Scan each line of the records for the word "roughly" and extract the ones that have it.

(Records from a data source)

_ _ _ _ _

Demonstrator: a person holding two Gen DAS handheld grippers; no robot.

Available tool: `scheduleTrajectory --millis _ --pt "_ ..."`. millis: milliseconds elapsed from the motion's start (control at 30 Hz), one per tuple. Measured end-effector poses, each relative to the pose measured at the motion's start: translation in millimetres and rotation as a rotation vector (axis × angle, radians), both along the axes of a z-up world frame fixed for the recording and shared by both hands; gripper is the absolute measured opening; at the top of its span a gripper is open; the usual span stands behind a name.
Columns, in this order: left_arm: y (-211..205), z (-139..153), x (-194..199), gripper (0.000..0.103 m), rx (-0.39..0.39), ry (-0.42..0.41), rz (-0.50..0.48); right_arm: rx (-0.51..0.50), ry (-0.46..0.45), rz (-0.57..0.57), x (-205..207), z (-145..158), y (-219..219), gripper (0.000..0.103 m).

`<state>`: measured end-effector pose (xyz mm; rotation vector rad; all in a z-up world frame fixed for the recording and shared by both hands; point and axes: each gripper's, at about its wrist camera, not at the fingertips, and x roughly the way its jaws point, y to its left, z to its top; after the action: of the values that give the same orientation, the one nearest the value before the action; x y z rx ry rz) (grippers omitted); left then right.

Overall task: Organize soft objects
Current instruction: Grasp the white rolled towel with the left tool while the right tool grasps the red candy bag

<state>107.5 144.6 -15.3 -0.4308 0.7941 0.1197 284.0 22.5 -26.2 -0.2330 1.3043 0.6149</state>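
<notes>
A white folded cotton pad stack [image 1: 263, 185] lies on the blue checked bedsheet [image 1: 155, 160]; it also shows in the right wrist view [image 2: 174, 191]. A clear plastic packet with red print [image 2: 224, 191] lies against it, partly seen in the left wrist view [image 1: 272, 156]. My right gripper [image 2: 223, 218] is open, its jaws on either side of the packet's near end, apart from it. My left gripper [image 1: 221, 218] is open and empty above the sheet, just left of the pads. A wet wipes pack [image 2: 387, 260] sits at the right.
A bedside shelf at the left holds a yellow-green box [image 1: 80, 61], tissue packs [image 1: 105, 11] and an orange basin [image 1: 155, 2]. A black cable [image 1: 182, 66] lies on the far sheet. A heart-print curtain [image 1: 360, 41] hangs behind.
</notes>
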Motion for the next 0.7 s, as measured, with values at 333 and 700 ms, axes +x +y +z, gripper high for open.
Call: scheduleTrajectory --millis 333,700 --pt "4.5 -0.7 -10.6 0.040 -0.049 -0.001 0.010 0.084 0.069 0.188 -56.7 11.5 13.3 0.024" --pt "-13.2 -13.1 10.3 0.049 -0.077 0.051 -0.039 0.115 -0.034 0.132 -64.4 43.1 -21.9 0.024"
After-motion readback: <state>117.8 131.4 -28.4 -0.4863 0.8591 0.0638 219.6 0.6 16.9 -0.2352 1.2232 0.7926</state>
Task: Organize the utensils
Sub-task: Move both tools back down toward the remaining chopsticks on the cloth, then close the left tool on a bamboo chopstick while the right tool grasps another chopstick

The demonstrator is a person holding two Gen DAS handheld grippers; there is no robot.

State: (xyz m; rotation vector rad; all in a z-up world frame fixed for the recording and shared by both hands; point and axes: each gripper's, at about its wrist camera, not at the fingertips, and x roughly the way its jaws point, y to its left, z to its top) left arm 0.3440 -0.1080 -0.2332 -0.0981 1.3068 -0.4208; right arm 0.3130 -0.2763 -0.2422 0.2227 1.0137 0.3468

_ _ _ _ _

Solution for this problem
`<state>`: measured end-effector pose (xyz mm; rotation vector rad; all in a z-up world frame fixed for the recording and shared by both hands; point and axes: each gripper's, at about its wrist camera, not at the fingertips, and x roughly the way its jaws point, y to its left, z to its top; after the action: of the values that give the same orientation, the one nearest the value before the action; x y z rx ry rz) (grippers omitted); left then right.
State: (xyz m; rotation vector rad; all in a z-up world frame fixed for the recording and shared by both hands; point and axes: each gripper's, at about its wrist camera, not at the fingertips, and x roughly the way its jaws point, y to its left, z to its top) left arm 0.3440 -0.1080 -0.2332 -0.0981 1.3068 -0.4208; right arm 0.3130 -0.2763 -0.2422 0.2227 1.0137 0.3468

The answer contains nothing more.